The new film will be shown to 20,000 schoolchildren a year by the force’s Guns and Knives Take Lives team, to educate youngsters about the dangers of using weapons.

It features the death of Alex, from Conisbrough, who was accidentally killed when a friend showed him his father’s new air rifle.

Marie and Kevin whos son was a victim of a knife crime with Chief Comstable David Crompton and Deputy Crime Commisssioner Tracy Cheetham

Marie and Kevin whos son was a victim of a knife crime with Chief Comstable David Crompton and Deputy Crime Commisssioner Tracy Cheetham

The gun went off and a pellet was fired into Alex’s eye, which penetrated his brain.

Mr Crompton said: “Most of the injuries tend to be at the minor end of the scale, but that isn’t always the case.”

The force seizes about 1,000 weapons from South Yorkshire’s streets every year, most of them air weapons.

Mr Crompton said some of the most powerful air weapons were viewed in law with the same severity as handguns and machine guns.

He said: “The phrase ‘lethal barrelled weapons’ covers a multitude of different things – it could be a revolver, it could be a pistol. The law views all in the same way because of the danger they pose.

“Armed officers go along – maybe it’s at night, maybe it’s dusk, maybe the weather isn’t good – and they see something and they aren’t sure what it is in front of them. 
“That could be a situation that could quite easily result in a tragedy.
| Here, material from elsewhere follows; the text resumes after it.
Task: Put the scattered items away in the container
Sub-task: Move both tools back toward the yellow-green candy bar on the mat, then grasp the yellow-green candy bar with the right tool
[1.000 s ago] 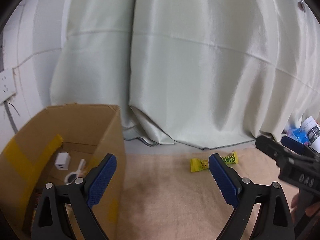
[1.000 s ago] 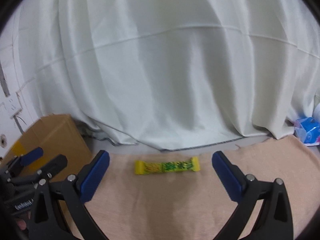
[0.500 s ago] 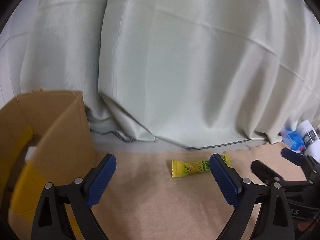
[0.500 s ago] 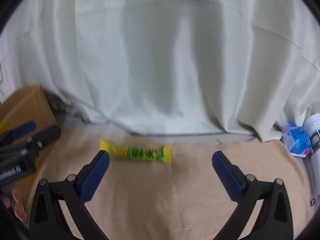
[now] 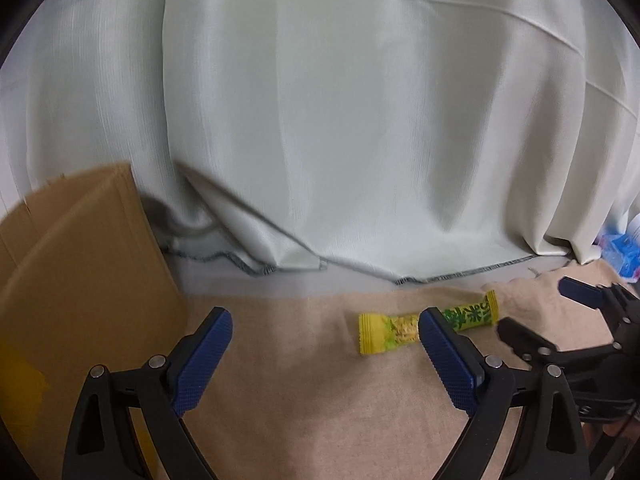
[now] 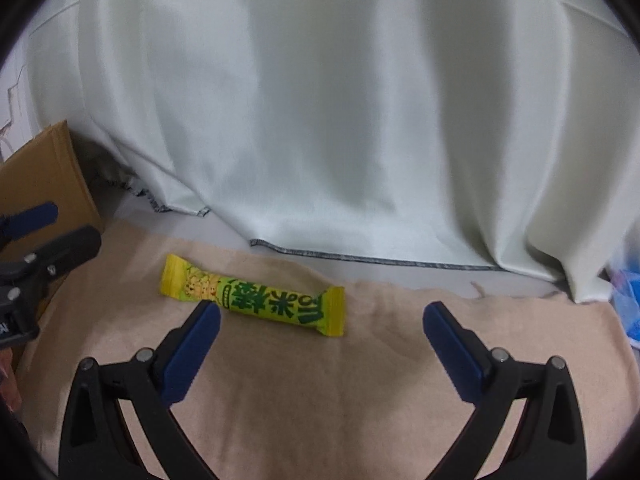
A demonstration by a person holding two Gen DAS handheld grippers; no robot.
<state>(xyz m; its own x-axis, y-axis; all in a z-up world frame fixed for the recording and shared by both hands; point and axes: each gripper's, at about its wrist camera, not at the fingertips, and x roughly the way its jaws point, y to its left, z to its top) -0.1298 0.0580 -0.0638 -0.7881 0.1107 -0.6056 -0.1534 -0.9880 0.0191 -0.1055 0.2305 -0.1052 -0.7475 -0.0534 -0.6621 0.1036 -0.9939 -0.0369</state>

“That is a threat to officers and any individual who carries an air weapon, because it is extremely difficult in the heat of the moment to tell the difference between the two.”

But Mr Crompton stressed the streets of South Yorkshire remain safe.

He said: “In comparison with other metropolitan areas we don’t suffer the same sort of problems that many of them do.

“This latest film brings home, in the saddest possible way, the consequences of carrying air weapons.

“I admire the strength and determination of the family for being prepared to relive their harrowing experience.

“It enables us to reinforce to young people the dangers of air weapons and helps us in working to avoid a similar incident occurring to another family in South Yorkshire.”